Wygląda na to, że jeszcze nie wszystko jasne w związku z mistrzowską potyczką w kategorii półciężkiej UFC. Tak wynika przynajmniej z najnowszego wpisu aktualnego posiadacza trofeum – Jiri’ego Prochazki.
Już od długich tygodni ciągnie się temat kolejnego rywala obecnego czempiona, Jiri’ego Prochazki (29-3-1), jednakże wciąż brak jakichkolwiek konkretów. Co prawda on sam wskazał już, iż chciałby przy najbliższej okazji ponownie skrzyżować rękawice z Gloverem Teixeirą (33-8), natomiast wydaje się, że w grze wciąż jest chociażby nasz rodak – Jan Błachowicz (29-9). „Cieszyński Książę” w ostatnim czasie zrobił wokół siebie sporo ruchu, a to za sprawą wpisów, dotyczących właśnie mistrzowskiej potyczki. Te powstały wskutek wyzwania go przez innego, topowego zawodnika – Magomeda Ankalaeva (18-1), z czego wywiązała się niemała dyskusja.
Zobacz także: „Matematyka w MMA nie działa” – Jan Błachowicz odpowiada na wpisy Ankalaeva
Wszystko to zwróciło uwagę również samego Prochazki, który postanowił odpowiedzieć na swoim twitterowym profilu. Okazuje się, że konfrontacja z Teixeirą wcale nie jest jeszcze przyklepana, a on sam chciałby ponownie wystąpić jeszcze przed końcem tego roku.
I never promised you our fight @JanBlachowicz I just said you are the challange what I want to Cut.
Second thing is, Iam still waiting for answer from @gloverteixeira. If you’re not interested, let me know. I want to fight till the end of this year. No matter who. 🌪🔥🙏⚡️🙏🔥🌪— Jiri BJP Prochazka (@jiri_bjp) August 10, 2022
„Nigdy nie obiecałem ci starcia, Janie Błachowiczu, tylko powiedziałem, że jesteś wyzwaniem, którego chciałbym się podjąć. Po drugie – nadal czekam na odpowiedź od Glovera Teixeiry. Jeżeli nie jesteś zainteresowany, daj mi znać. Chcę zawalczyć przed końcem tego roku. Nieważne z kim.”
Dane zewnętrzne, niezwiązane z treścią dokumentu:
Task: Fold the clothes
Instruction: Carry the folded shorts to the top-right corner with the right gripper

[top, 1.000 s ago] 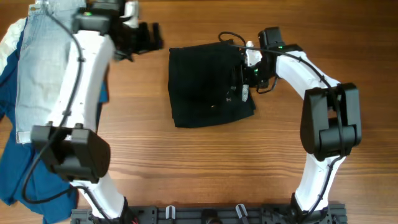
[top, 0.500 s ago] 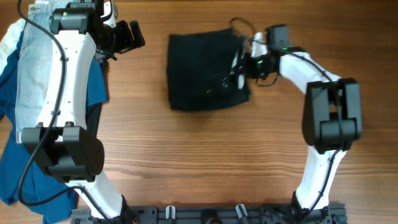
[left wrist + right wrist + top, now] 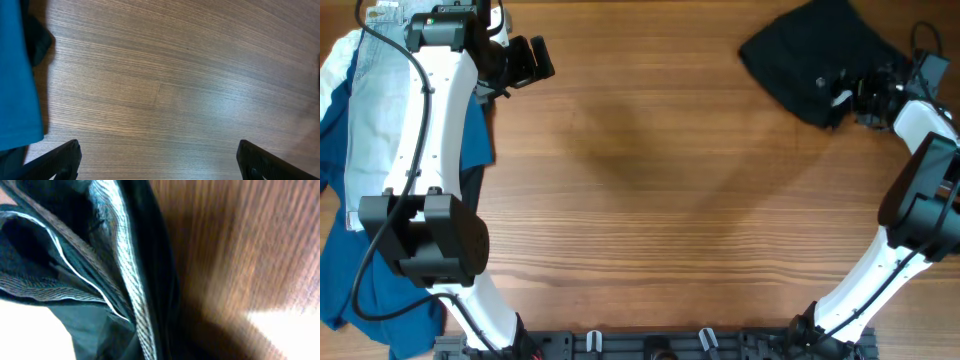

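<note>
The clothes (image 3: 808,50), a bunched pair of black shorts, lie at the far right corner of the table. My right gripper (image 3: 850,95) is at their right edge and shut on them. In the right wrist view the black fabric (image 3: 100,280) and its pale striped lining fill the left half, hiding the fingers; the wood on the right is blurred. My left gripper (image 3: 532,62) stands open at the far left over bare wood. Its two dark fingertips (image 3: 67,157) sit wide apart with nothing between them.
A pile of other garments covers the left edge: pale-blue denim shorts (image 3: 375,110), a deep-blue garment (image 3: 360,270) and a white cloth (image 3: 335,60). The blue fabric (image 3: 15,75) shows at the left of the left wrist view.
My right gripper shut on the folded black shorts and carried them from the table's middle to the far right corner. The left arm pulled back slightly to the left, then held still.
</note>
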`<state>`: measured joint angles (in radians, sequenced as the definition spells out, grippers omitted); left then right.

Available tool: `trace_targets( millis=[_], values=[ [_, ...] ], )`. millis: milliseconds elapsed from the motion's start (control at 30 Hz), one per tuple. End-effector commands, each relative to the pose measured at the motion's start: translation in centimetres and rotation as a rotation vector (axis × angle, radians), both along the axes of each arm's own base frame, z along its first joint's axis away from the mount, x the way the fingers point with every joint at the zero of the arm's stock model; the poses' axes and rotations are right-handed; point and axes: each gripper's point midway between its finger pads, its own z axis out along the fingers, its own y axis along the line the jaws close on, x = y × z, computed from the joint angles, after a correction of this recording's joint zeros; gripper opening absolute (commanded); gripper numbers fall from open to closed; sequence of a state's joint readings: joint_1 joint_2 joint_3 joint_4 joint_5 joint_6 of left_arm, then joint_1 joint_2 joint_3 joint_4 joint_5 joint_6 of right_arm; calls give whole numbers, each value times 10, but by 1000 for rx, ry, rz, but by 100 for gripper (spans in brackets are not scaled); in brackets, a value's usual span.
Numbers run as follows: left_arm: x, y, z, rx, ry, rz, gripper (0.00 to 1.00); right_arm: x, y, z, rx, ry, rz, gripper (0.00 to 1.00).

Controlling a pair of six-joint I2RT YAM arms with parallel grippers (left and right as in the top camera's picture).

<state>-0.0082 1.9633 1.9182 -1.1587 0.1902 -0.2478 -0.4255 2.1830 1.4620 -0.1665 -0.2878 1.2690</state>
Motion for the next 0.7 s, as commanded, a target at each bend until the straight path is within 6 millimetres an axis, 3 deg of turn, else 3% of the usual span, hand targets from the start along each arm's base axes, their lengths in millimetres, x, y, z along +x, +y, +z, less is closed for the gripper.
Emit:
trace_targets(
  millis=[0, 100, 233, 367, 467, 500, 567, 667],
  values=[
    [5, 3, 0, 10, -13, 2, 100, 18, -5, -2, -17, -29, -218, 8],
    [7, 3, 1, 10, -22, 3, 100, 24, 10, -6, 33, -32, -352, 7],
    [8, 3, 1, 9, -25, 3, 100, 38, 37, -1, 36, -65, -318, 9],
    [8, 3, 1, 7, -22, 9, 100, 34, 70, -11, -36, -1, -62, 39],
    [8, 3, 1, 7, -22, 9, 100, 35, 109, -7, -73, -50, 309, 75],
    [8, 3, 1, 6, -22, 9, 100, 33, 122, -5, -72, -69, 414, 76],
    [8, 3, 1, 7, -22, 9, 100, 28, 141, -2, -107, -122, 618, 89],
    [8, 3, 1, 7, -23, 9, 100, 13, 147, -12, -173, -93, 758, 98]
  ],
)
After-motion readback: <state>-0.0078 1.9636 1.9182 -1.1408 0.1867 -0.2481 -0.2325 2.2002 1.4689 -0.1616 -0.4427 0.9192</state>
„Denisa” sięgnął po pas UFC zaledwie w swoim trzecim występie dla amerykańskiego giganta. Podczas 275. edycji stanął w szranki z już wcześniej wspominanym Teixeirą i poddał go dosłownie w ostatnich sekundach pojedynku. Dzięki temu wydłużył swoją serię triumfów aż do trzynastu.